> [Your instructions]
Quote all lines below exactly. Images stay out.

■ ■ ■

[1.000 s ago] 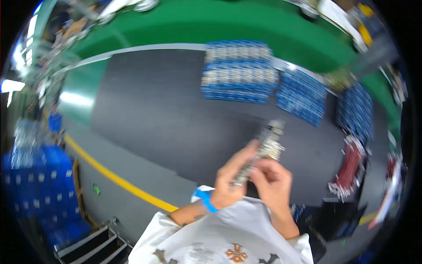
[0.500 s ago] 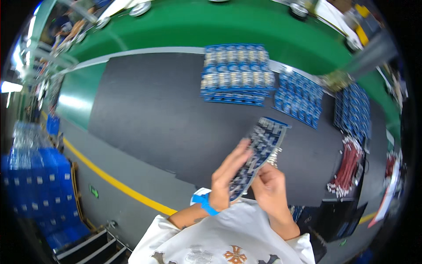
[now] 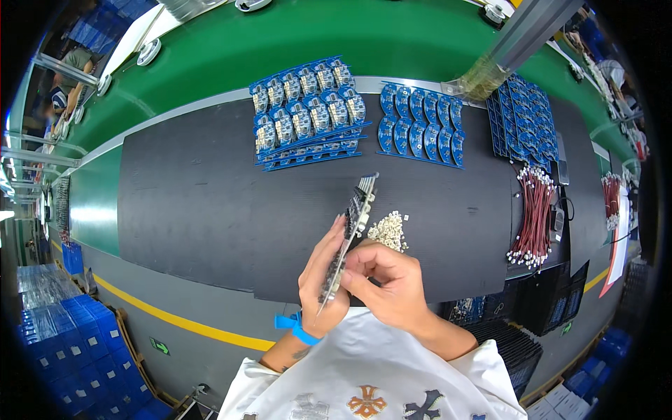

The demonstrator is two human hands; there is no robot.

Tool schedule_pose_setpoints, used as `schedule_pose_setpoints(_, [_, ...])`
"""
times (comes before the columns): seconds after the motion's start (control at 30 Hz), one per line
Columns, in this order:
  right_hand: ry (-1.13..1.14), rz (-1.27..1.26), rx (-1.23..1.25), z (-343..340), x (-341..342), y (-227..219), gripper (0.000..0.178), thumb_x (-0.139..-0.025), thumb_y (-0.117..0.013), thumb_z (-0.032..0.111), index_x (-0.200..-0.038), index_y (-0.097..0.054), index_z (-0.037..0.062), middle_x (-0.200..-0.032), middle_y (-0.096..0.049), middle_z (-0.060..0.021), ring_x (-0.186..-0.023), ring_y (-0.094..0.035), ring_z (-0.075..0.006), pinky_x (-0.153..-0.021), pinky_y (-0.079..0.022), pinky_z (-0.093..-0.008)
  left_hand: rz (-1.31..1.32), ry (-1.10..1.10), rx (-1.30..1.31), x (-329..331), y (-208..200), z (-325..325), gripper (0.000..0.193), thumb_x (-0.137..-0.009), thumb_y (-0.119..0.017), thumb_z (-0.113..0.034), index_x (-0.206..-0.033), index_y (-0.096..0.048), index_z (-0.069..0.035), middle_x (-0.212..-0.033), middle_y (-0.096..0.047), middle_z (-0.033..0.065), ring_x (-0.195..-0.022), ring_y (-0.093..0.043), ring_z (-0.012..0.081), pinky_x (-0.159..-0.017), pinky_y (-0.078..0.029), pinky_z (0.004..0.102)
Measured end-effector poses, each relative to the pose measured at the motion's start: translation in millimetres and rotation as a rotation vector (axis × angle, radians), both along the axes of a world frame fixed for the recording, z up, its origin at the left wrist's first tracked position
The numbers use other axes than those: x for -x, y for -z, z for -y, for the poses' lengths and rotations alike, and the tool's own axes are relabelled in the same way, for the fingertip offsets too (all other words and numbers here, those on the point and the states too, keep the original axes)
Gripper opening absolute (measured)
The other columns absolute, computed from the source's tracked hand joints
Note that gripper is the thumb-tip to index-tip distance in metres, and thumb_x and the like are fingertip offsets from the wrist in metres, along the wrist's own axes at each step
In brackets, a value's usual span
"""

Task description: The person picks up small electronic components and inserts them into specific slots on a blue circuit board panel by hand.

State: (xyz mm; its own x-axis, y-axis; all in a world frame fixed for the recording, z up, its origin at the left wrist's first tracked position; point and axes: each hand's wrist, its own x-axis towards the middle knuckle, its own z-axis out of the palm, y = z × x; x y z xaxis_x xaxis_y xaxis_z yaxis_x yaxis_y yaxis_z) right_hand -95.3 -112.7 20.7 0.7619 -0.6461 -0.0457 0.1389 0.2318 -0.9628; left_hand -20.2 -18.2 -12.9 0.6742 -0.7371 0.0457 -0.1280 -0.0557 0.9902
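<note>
A circuit board panel (image 3: pixel 359 207) stands tilted and nearly edge-on above the front of the bench. My left hand (image 3: pixel 320 276) supports it from the left, palm and fingers along its component side. On the other face, my right hand (image 3: pixel 392 281) has thumb and index finger pinched against the board; whatever lies between the fingertips is hidden. White pieces sit along that face. Just beyond my right hand, a loose pile of small white connectors (image 3: pixel 388 231) lies on the black mat (image 3: pixel 203 189). A blue strap (image 3: pixel 297 327) circles my left wrist.
Stacked blue board panels (image 3: pixel 308 112) lie at the back, with another panel (image 3: pixel 420 126) to their right. Farther right are more blue boards (image 3: pixel 523 119) and a bundle of red wires (image 3: pixel 535 217) with white ends. A metal post (image 3: pixel 518 49) rises behind.
The board has turned from showing its component face to nearly edge-on. Its top has swung left, my right hand has come up along its other face, and the connector pile is now in plain sight.
</note>
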Motion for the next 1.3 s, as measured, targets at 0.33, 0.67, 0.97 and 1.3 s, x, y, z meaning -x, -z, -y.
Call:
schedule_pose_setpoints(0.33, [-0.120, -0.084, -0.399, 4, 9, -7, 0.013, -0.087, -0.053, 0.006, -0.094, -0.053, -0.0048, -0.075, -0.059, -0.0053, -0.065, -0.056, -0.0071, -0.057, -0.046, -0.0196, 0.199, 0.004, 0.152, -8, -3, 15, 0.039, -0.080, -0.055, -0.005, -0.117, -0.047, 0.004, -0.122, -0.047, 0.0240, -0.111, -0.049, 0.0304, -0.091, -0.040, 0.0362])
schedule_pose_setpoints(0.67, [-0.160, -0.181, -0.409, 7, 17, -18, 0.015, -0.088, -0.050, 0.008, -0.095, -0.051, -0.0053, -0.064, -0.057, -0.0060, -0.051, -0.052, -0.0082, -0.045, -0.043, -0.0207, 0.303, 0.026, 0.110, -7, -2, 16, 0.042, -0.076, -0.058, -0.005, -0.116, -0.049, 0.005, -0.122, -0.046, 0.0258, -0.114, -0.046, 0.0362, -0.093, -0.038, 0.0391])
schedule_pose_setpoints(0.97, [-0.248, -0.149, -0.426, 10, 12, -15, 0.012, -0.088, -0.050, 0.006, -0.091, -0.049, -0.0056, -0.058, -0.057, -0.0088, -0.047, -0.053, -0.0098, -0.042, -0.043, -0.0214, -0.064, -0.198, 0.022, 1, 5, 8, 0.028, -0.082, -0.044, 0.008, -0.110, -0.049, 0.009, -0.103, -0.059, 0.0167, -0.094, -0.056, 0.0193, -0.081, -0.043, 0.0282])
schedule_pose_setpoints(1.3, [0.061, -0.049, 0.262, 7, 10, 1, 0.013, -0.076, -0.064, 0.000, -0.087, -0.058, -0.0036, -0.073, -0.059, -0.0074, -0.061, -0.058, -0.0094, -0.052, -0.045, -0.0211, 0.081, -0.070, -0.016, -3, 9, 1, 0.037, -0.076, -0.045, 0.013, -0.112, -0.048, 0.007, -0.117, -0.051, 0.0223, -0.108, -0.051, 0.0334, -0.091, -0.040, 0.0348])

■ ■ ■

> [Answer below]
[1.000 s ago] 
[0.500 s ago] 
[now] 

The demonstrator is two human hands; there is no robot.

Tool schedule_pose_setpoints, used as `schedule_pose_setpoints(_, [_, ...])`
"""
times (comes before the columns): seconds after the motion's start (control at 30 Hz), one per line
Columns, in this order:
  right_hand: ry (-1.13..1.14), rz (-1.27..1.26), rx (-1.23..1.25), z (-343..340), x (-341..342), y (-227..219), gripper (0.000..0.178), thumb_x (-0.139..-0.025), thumb_y (-0.117..0.013), thumb_z (-0.032..0.111), index_x (-0.200..-0.038), index_y (-0.097..0.054), index_z (-0.037..0.062), middle_x (-0.200..-0.032), middle_y (-0.096..0.049), middle_z (-0.060..0.021), ring_x (-0.186..-0.023), ring_y (-0.094..0.035), ring_z (-0.075..0.006), pinky_x (-0.153..-0.021), pinky_y (-0.079..0.022), pinky_z (-0.093..-0.008)
  left_hand: rz (-1.31..1.32), ry (-1.10..1.10), rx (-1.30..1.31), x (-329..331), y (-208..200), z (-325..325), gripper (0.000..0.193), thumb_x (-0.137..-0.009), thumb_y (-0.119..0.017), thumb_z (-0.113..0.034), index_x (-0.206..-0.033), index_y (-0.096..0.048), index_z (-0.069..0.035), middle_x (-0.212..-0.033), middle_y (-0.096..0.047), middle_z (-0.033..0.065), ring_x (-0.195..-0.022), ring_y (-0.093..0.043), ring_z (-0.012..0.081), pinky_x (-0.159..-0.017), pinky_y (-0.078..0.029), pinky_z (0.004..0.102)
Measured end-effector poses, each relative to the pose measured at the motion's start: translation in millimetres and rotation as a rotation vector (axis × angle, radians), both along the axes of a world frame fixed for the recording, z up, its origin at the left wrist's first tracked position
The numbers use other axes than those: x for -x, y for -z, z for -y, for the poses' lengths and rotations alike, and the tool's own axes are relabelled in the same way, for the fingertip offsets too (all other words and numbers here, those on the point and the states too, keep the original axes)
Gripper opening absolute (measured)
The other columns absolute, computed from the source's tracked hand joints
Note that gripper is the thumb-tip to index-tip distance in metres, and thumb_x and the like are fingertip offsets from the wrist in metres, along the wrist's own axes at each step
In brackets, a value's usual span
"""

Task description: The person picks up small electronic components and inserts them into specific slots on a blue circuit board panel by hand.

State: (xyz mm; its own x-axis, y-axis; all in a world frame fixed for the recording, z up, its origin at the left wrist's first tracked position; point and axes: each hand's wrist, its own x-axis towards the middle knuckle, its own z-axis out of the palm, y = z × x; x y z xaxis_x xaxis_y xaxis_z yaxis_x yaxis_y yaxis_z) right_hand -95.3 -112.7 20.7 0.7619 -0.6461 -0.0457 0.1389 0.2318 -0.9628; left_hand -20.2 -18.2 -12.9 0.6742 -0.7371 0.0457 -0.1280 -0.0557 0.9902
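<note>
A circuit board panel (image 3: pixel 359 207) stands tilted and nearly edge-on above the front of the bench. My left hand (image 3: pixel 320 276) supports it from the left, palm and fingers along its component side. On the other face, my right hand (image 3: pixel 392 281) has thumb and index finger pinched against the board; whatever lies between the fingertips is hidden. White pieces sit along that face. Just beyond my right hand, a loose pile of small white connectors (image 3: pixel 388 231) lies on the black mat (image 3: pixel 203 189). A blue strap (image 3: pixel 297 327) circles my left wrist.
Stacked blue board panels (image 3: pixel 308 112) lie at the back, with another panel (image 3: pixel 420 126) to their right. Farther right are more blue boards (image 3: pixel 523 119) and a bundle of red wires (image 3: pixel 535 217) with white ends. A metal post (image 3: pixel 518 49) rises behind.
The board has turned from showing its component face to nearly edge-on. Its top has swung left, my right hand has come up along its other face, and the connector pile is now in plain sight.
</note>
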Motion for the next 1.3 s, as measured, targets at 0.33, 0.67, 0.97 and 1.3 s, x, y, z meaning -x, -z, -y.
Call:
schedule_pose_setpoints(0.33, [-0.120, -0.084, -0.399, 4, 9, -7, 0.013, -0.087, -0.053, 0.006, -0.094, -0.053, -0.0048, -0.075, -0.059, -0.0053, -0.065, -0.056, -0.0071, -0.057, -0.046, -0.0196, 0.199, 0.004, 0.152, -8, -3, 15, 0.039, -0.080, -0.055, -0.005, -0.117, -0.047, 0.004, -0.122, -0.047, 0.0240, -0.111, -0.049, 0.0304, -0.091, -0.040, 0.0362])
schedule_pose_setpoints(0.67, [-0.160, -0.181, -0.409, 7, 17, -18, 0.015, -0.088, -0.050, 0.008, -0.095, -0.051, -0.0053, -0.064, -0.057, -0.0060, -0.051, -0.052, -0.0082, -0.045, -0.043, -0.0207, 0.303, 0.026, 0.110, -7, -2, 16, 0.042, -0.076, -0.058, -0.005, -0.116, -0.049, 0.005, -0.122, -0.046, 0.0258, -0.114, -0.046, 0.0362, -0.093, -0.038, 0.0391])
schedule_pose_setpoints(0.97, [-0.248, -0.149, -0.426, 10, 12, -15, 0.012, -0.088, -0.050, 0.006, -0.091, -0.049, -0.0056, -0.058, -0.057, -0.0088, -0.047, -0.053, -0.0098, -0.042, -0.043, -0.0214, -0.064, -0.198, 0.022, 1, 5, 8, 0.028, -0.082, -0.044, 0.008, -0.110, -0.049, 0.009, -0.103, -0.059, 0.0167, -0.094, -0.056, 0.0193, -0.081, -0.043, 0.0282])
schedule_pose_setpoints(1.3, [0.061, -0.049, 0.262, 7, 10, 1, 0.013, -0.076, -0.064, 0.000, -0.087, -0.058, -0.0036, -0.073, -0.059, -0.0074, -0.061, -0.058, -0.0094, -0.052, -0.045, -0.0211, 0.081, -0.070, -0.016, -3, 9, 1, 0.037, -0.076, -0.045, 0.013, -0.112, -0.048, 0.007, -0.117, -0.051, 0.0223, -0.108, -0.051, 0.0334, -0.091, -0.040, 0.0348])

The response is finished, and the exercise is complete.